* _Input records_

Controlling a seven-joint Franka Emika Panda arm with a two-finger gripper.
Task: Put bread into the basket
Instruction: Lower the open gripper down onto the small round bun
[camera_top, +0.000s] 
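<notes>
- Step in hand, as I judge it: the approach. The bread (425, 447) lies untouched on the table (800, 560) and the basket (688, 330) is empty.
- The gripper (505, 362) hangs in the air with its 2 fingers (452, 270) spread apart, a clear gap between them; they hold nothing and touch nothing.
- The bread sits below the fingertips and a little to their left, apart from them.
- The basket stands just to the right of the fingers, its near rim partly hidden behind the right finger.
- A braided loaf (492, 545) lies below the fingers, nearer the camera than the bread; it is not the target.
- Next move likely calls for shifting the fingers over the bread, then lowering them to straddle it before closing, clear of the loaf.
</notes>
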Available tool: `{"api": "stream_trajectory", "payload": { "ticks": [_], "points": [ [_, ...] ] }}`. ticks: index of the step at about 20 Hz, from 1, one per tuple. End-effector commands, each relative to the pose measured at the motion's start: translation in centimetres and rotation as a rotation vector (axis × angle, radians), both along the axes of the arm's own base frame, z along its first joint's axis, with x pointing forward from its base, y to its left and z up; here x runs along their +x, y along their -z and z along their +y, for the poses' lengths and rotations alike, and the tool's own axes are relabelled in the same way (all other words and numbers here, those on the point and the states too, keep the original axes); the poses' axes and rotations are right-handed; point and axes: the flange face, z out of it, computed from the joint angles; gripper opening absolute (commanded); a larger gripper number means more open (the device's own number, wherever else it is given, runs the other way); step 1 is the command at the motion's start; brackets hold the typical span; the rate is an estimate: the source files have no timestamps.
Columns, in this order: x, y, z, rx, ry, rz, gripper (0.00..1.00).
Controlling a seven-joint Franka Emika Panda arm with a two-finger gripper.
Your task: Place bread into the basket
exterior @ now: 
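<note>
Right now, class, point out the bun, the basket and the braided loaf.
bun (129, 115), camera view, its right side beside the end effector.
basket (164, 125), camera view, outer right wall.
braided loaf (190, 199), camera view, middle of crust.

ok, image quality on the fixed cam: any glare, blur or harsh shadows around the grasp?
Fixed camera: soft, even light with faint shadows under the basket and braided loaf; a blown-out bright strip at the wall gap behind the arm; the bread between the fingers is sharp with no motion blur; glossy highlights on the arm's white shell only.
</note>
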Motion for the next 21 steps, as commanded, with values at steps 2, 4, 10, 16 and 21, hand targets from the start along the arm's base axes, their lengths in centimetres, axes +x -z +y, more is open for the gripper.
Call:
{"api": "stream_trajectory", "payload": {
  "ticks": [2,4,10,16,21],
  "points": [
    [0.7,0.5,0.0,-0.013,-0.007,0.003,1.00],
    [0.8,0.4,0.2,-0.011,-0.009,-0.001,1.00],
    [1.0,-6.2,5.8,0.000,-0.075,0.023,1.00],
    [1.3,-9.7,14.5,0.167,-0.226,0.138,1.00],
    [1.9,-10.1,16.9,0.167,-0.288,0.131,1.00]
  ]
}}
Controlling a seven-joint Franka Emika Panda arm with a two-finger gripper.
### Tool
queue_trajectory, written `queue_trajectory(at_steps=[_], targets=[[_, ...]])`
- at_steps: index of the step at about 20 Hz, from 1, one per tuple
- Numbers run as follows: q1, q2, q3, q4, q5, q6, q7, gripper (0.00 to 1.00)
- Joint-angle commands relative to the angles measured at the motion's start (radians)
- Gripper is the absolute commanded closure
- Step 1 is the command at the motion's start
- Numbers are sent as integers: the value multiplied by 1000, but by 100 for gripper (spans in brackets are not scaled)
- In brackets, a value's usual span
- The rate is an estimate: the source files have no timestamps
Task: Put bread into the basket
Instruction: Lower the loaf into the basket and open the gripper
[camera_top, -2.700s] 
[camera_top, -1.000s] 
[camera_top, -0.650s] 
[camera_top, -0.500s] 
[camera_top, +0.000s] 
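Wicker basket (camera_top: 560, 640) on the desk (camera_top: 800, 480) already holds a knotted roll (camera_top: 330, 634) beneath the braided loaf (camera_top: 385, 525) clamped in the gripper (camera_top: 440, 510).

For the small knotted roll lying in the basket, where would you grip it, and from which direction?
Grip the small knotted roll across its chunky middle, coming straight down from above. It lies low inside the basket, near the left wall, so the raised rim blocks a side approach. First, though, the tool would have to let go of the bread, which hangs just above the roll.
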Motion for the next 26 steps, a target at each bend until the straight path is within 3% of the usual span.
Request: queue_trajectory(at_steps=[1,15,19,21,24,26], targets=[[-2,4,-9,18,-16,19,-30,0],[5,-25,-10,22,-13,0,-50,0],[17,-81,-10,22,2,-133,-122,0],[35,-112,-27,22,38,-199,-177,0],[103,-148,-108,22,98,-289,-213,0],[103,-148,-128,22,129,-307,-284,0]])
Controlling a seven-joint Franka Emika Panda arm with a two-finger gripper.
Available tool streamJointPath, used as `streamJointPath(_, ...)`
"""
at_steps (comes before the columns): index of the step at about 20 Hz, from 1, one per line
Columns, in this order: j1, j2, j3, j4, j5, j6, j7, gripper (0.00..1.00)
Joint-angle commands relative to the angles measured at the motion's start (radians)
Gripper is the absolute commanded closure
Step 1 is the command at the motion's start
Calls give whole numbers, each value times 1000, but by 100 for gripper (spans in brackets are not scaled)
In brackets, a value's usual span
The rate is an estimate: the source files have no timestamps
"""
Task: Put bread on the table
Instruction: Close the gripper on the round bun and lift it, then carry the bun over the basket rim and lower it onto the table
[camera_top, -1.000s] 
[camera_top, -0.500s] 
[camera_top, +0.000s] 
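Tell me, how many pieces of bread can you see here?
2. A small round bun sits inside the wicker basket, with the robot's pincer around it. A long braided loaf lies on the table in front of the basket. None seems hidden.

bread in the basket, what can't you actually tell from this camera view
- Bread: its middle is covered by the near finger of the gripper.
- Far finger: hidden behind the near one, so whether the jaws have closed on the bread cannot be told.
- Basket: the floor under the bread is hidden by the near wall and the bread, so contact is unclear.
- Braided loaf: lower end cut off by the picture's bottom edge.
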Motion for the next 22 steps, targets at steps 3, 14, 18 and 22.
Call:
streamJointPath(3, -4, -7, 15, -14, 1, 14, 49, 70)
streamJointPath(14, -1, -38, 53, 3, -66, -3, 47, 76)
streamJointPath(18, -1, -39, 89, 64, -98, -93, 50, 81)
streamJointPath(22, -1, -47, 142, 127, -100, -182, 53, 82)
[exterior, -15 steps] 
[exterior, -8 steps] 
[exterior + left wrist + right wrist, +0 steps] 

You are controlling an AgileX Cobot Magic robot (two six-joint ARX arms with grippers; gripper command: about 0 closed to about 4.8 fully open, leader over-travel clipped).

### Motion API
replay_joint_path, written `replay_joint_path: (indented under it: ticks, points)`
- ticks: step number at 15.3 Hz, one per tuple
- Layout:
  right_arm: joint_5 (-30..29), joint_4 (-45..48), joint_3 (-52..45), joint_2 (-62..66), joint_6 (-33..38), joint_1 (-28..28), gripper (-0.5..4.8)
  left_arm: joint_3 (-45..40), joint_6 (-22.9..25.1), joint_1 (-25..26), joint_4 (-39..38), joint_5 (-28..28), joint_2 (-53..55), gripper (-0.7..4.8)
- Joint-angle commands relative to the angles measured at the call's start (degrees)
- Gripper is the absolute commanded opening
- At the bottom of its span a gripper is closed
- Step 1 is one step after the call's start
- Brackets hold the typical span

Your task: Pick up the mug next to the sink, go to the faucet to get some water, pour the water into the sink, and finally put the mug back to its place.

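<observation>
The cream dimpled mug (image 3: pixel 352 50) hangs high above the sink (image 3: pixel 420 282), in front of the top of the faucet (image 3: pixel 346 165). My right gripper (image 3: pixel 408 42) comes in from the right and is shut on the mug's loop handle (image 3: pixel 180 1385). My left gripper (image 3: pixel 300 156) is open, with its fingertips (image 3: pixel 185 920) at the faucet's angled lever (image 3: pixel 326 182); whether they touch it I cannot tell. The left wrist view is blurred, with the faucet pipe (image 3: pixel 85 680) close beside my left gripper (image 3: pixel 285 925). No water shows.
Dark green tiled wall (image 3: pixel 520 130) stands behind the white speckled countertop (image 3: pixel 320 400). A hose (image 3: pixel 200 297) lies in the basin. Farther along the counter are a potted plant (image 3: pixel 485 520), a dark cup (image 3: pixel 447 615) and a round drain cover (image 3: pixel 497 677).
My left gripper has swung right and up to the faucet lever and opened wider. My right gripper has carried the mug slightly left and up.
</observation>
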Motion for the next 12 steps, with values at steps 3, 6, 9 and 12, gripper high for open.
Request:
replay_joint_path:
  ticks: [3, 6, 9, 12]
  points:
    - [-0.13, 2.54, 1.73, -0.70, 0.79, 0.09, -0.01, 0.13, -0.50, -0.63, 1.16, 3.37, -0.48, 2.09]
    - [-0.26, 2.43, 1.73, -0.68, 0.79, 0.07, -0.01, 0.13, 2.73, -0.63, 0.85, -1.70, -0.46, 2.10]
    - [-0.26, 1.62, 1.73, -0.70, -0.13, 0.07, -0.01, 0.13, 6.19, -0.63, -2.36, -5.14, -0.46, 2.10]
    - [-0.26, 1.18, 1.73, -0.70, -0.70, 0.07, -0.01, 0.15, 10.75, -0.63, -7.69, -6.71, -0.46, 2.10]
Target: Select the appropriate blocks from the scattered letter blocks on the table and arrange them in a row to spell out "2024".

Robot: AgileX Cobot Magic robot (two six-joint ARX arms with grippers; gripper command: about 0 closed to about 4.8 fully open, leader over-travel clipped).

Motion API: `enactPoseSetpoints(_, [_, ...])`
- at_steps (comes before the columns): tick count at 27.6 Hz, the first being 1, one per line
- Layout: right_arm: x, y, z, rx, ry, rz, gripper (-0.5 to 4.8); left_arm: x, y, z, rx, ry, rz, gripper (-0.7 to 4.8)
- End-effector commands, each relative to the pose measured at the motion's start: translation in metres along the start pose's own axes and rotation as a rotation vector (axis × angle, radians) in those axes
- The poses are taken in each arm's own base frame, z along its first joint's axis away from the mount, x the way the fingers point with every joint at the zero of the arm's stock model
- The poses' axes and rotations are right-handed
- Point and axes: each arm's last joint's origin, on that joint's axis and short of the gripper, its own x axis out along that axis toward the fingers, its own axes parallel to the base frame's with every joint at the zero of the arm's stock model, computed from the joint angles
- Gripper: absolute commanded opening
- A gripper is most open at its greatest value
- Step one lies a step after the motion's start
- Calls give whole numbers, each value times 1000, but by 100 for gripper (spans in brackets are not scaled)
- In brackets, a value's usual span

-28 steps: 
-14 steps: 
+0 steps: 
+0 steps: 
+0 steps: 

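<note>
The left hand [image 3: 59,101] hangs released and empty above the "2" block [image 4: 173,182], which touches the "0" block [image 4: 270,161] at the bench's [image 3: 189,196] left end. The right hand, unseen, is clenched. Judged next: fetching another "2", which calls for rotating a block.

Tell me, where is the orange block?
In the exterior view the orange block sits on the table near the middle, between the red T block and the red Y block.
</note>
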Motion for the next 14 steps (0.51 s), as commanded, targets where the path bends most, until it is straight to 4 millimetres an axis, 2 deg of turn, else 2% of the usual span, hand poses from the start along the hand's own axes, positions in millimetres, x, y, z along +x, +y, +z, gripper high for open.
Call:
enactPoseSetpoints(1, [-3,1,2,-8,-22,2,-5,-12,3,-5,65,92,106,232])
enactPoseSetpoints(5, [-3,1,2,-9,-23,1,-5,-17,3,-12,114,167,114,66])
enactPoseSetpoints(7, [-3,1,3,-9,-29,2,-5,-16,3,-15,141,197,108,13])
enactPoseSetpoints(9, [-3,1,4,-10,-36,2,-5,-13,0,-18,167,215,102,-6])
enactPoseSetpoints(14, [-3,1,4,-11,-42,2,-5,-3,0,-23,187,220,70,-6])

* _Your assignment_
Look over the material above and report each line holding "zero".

* _Finished task_
- The poses are taken in each arm's own base frame, z along its first joint's axis away from the mount, x the way the fingers point with every joint at the zero of the arm's stock model
- Point and axes: each arm's last joint's origin, on that joint's axis and short of the gripper, its own x axis out along that axis toward the fingers, its own axes parallel to the base frame's with every joint at the zero of the arm's stock model, computed from the joint angles

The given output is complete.